China: Xi consolidates unprecedented power amid fears of a trade war
President Xi Jinping took a decisive step to becoming the most powerful Chinese leader in decades following the National People’s Congress’ (NPC) decision to scrap the two-term presidential limit from the constitution on 11 March. The NPC meeting, which ran from 5 to 20 March, also unveiled the economic targets for the year, which are broadly unchanged from last year’s goals, and disclosed further economic reforms. Moreover, the congress this year was partially overshadowed by fears of a global trade war following U.S. President Donald Trump’s decision to impose tariffs on steel and aluminum imports on 1 March.
Xi will have now the chance to continue with the implementation of his “New Era” for China beyond 2023, when his second term ends. His vision includes deep economic reforms and a greater role for market forces in the economy, but always under the control of the Communist Party of China (CPC). Xi will continue to strengthen China’s presence outside the country’s borders through, for example, the One Belt One Road initiative, and seek a more prominent role in the global political arena. The strengthening of China’s military capabilities will remain among Xi’s top political priorities. On the downside, the promotion of Xi as China’s undisputed paramount leader could fuel political infighting within the party in the long-run. The two-term limit had been China’s main institutional mechanism to ensure peaceful power transitions.
The decision to end term limits gathered unprecedent support among deputies, with only 2 dissenters out of the 2,980 members of the legislative body. While the result came as no surprise, as the NPC has a largely ceremonial role and is fully controlled by the government, the revision received the strongest backing among recent constitutional changes, signaling Xi’s strong grip on power. In the same vote, the NPC strengthened the party’s dominance over the state. The sentence referring to the leadership of the Communist Party of China as the most fundamental characteristic of Chinese socialism was moved from the preamble of the constitution to its main body.
At the opening session of the NPC, Premier Li Keqiang unveiled the economic targets for this year. The all-important GDP growth goal was left unchanged from last year at 6.5%. However, the wording was slightly tweaked from “at least 6.5%” in 2017 to “around 6.5%” this year. The inflation goal was left unchanged at 3.0%. Importantly, the government slashed the fiscal deficit target from 3.0% in 2017 to 2.6% in 2018, mostly due to the introduction of lower taxes and incentives. While the lower fiscal deficit target could suggest a less expansionary budget, the government is expected to use untapped funds from previous years to keep overall public spending strong. Although authorities dropped the M2 growth target, Li stated that it would growth at a similar pace to last year (9.1%).
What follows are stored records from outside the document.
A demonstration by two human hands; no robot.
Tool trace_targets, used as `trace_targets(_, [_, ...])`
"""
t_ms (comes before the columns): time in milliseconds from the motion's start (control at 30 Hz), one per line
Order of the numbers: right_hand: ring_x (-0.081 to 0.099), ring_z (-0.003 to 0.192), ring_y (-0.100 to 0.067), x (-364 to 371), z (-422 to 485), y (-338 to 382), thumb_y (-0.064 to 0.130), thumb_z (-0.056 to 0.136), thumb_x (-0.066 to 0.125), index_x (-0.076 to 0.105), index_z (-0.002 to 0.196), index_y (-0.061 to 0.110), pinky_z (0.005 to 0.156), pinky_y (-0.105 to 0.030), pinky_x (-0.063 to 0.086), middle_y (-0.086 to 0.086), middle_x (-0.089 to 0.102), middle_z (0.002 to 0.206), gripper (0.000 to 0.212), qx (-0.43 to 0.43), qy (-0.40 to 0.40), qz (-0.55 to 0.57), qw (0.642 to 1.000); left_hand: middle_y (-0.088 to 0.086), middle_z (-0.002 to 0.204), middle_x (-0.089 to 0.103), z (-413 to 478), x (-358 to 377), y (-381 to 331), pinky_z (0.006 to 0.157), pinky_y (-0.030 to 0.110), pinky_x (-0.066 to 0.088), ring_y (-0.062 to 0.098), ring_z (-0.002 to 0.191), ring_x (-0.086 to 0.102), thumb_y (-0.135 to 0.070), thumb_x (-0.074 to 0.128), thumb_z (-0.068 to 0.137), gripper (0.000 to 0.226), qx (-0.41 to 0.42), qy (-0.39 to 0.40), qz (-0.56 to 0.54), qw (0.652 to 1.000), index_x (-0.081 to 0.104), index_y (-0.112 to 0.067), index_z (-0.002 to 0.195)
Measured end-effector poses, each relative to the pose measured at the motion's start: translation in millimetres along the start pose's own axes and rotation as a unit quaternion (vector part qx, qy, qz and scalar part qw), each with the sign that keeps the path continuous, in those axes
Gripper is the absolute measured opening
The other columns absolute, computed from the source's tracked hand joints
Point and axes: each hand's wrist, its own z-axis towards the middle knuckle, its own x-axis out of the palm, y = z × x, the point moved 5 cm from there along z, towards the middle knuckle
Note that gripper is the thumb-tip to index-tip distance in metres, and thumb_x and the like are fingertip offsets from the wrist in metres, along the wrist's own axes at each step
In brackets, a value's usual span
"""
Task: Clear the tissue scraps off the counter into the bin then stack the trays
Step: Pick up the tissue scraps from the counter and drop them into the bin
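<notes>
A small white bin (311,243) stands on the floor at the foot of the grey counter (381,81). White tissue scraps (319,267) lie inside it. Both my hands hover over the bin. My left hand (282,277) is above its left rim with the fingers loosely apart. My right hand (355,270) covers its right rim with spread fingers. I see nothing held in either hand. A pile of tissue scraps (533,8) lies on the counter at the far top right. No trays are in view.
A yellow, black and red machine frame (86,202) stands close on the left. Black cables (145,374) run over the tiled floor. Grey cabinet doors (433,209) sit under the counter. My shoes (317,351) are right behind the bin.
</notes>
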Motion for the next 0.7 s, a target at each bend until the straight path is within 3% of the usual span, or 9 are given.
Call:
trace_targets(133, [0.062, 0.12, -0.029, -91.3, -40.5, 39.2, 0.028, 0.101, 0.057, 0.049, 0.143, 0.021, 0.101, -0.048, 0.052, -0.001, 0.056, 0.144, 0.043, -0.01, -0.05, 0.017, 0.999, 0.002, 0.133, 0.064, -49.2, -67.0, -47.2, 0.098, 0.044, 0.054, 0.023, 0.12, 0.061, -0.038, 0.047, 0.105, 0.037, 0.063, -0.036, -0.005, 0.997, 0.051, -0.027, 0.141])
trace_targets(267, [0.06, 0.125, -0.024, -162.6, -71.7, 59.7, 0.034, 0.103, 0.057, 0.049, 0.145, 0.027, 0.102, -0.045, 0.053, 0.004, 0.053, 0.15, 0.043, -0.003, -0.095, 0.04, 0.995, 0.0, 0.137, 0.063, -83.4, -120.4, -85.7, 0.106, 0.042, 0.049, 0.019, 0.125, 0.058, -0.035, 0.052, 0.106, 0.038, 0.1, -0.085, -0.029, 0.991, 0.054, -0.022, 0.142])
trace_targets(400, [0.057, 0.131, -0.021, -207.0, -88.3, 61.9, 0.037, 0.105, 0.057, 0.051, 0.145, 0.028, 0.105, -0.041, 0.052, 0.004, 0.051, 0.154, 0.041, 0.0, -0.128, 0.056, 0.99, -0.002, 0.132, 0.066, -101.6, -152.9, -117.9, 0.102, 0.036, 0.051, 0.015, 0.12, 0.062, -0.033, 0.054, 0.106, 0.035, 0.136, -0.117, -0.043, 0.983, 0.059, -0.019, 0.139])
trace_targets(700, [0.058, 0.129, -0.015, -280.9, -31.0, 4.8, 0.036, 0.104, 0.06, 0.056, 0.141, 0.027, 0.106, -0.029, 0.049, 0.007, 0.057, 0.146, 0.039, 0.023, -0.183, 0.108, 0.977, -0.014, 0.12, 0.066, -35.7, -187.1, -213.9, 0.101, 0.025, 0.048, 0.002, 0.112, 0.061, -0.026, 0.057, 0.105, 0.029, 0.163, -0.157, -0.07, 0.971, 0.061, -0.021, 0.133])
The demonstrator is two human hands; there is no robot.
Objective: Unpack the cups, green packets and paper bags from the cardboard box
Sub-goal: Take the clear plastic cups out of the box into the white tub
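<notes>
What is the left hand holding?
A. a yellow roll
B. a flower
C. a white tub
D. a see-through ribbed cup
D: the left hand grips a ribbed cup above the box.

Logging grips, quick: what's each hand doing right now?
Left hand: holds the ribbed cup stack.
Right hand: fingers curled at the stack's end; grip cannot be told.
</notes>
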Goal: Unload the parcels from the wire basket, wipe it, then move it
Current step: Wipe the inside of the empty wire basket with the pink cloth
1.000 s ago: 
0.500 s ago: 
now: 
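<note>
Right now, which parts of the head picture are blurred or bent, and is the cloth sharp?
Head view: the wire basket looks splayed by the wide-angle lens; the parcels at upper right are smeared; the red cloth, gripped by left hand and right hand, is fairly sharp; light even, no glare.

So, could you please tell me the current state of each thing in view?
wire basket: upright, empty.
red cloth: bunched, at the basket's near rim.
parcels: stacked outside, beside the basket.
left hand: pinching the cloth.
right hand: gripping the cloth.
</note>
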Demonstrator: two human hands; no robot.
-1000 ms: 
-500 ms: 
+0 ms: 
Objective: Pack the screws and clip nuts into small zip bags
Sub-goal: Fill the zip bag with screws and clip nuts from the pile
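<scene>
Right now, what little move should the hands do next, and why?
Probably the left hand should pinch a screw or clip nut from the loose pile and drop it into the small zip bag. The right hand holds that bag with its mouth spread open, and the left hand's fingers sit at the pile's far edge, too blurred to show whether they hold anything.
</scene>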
The government work report for this year did not include targets for fixed-asset investment or industrial production.
In the same event, the People’s Bank of China (POBC) announced that its monetary policy will remain neutral, with easing or tightening only as appropriate. The PBOC focus for this year will be, as expected, financial deleveraging, stricter oversight and shadow banking, along with a further opening of the financial system.
The NPC took place amid concerns of a global trade war following the introduction of tariffs, which will be effective on 23 March, on steel and aluminum imports by the United States. Although China produces nearly half of the world’s steel and aluminum, the direct impact on its economy will be limited as exports of these two commodities to the U.S. are relatively small given existing restrictions. More recently, President Trump urged China to cut its trade surplus with the U.S. by USD 100 billion in 2018 (from USD 276 billion in 2017). While the administration has not yet provided details, Trump’s words are adding fuel to the fire, and China could trigger retaliatory actions if additional tariffs are imposed. That said, Chinese authorities are cautious about threatening the U.S. with such measures. Although China’s current account surplus has narrowed in recent years and hit a 16-year low in 2017, the positive figure is largely due to massive trade surpluses with the European Union and the United States. Any trade war with the U.S. could seriously hit China’s economic outlook and investor confidence.
China is currently in a sweet spot due to strong global trade and resilient domestic dynamics. While a trade war would negatively reverberate in China’s all-important external sector, the country could still rely on its massive fiscal buffers and large domestic market to weather the blow. A trade war would nevertheless undermine its economic transition and make the economic targets more difficult to meet. Moreover, authorities would likely be tempted to resort to old recipes such as cheap credit and foreign exchange intervention to keep the economy afloat, threatening to fuel macroeconomic imbalances.